- _PROMPT_
Would you please print the data a second time, exactly as it stands?
<<<<
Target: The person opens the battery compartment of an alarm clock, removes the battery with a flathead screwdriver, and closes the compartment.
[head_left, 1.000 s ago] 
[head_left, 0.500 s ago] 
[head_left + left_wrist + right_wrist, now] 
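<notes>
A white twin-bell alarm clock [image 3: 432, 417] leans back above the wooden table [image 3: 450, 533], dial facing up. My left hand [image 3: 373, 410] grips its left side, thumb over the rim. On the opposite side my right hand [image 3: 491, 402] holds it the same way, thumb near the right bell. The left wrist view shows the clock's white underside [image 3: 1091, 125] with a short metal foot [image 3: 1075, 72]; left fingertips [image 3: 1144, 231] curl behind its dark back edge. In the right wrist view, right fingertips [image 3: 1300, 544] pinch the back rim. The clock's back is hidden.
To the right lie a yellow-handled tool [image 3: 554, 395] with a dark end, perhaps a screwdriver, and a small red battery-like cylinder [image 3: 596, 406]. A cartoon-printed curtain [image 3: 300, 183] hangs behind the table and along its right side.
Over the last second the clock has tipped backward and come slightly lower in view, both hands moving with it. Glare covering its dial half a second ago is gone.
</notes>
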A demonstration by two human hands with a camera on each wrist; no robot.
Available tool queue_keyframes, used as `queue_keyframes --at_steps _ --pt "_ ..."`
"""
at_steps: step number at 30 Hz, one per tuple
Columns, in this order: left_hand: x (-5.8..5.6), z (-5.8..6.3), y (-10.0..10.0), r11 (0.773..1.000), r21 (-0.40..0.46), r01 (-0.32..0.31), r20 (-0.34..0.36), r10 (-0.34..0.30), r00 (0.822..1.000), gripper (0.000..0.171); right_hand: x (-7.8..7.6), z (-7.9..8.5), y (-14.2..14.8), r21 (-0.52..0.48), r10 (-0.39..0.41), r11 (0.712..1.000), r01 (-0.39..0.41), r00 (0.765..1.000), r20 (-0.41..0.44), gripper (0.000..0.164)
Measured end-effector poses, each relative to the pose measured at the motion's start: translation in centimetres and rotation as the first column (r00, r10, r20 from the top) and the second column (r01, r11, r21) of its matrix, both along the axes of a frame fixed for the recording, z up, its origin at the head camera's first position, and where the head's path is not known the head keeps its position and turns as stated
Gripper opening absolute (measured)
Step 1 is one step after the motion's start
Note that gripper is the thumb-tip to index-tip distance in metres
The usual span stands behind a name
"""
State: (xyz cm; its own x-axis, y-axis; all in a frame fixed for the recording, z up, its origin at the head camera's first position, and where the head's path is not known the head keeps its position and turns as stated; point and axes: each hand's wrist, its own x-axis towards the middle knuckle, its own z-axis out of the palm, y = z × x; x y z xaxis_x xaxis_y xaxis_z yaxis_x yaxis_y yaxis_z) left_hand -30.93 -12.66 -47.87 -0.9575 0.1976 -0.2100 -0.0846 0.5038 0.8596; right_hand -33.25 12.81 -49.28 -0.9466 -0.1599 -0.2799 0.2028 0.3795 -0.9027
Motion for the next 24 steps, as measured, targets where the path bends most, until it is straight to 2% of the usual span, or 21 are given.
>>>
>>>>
- _EXERCISE OUTPUT_
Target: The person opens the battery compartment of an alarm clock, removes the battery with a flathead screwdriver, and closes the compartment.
[head_left, 1.000 s ago] 
[head_left, 0.500 s ago] 
[head_left + left_wrist + right_wrist, now] 
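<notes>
A white twin-bell alarm clock [image 3: 432, 417] leans back above the wooden table [image 3: 450, 533], dial facing up. My left hand [image 3: 373, 410] grips its left side, thumb over the rim. On the opposite side my right hand [image 3: 491, 402] holds it the same way, thumb near the right bell. The left wrist view shows the clock's white underside [image 3: 1091, 125] with a short metal foot [image 3: 1075, 72]; left fingertips [image 3: 1144, 231] curl behind its dark back edge. In the right wrist view, right fingertips [image 3: 1300, 544] pinch the back rim. The clock's back is hidden.
To the right lie a yellow-handled tool [image 3: 554, 395] with a dark end, perhaps a screwdriver, and a small red battery-like cylinder [image 3: 596, 406]. A cartoon-printed curtain [image 3: 300, 183] hangs behind the table and along its right side.
Over the last second the clock has tipped backward and come slightly lower in view, both hands moving with it. Glare covering its dial half a second ago is gone.
</notes>
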A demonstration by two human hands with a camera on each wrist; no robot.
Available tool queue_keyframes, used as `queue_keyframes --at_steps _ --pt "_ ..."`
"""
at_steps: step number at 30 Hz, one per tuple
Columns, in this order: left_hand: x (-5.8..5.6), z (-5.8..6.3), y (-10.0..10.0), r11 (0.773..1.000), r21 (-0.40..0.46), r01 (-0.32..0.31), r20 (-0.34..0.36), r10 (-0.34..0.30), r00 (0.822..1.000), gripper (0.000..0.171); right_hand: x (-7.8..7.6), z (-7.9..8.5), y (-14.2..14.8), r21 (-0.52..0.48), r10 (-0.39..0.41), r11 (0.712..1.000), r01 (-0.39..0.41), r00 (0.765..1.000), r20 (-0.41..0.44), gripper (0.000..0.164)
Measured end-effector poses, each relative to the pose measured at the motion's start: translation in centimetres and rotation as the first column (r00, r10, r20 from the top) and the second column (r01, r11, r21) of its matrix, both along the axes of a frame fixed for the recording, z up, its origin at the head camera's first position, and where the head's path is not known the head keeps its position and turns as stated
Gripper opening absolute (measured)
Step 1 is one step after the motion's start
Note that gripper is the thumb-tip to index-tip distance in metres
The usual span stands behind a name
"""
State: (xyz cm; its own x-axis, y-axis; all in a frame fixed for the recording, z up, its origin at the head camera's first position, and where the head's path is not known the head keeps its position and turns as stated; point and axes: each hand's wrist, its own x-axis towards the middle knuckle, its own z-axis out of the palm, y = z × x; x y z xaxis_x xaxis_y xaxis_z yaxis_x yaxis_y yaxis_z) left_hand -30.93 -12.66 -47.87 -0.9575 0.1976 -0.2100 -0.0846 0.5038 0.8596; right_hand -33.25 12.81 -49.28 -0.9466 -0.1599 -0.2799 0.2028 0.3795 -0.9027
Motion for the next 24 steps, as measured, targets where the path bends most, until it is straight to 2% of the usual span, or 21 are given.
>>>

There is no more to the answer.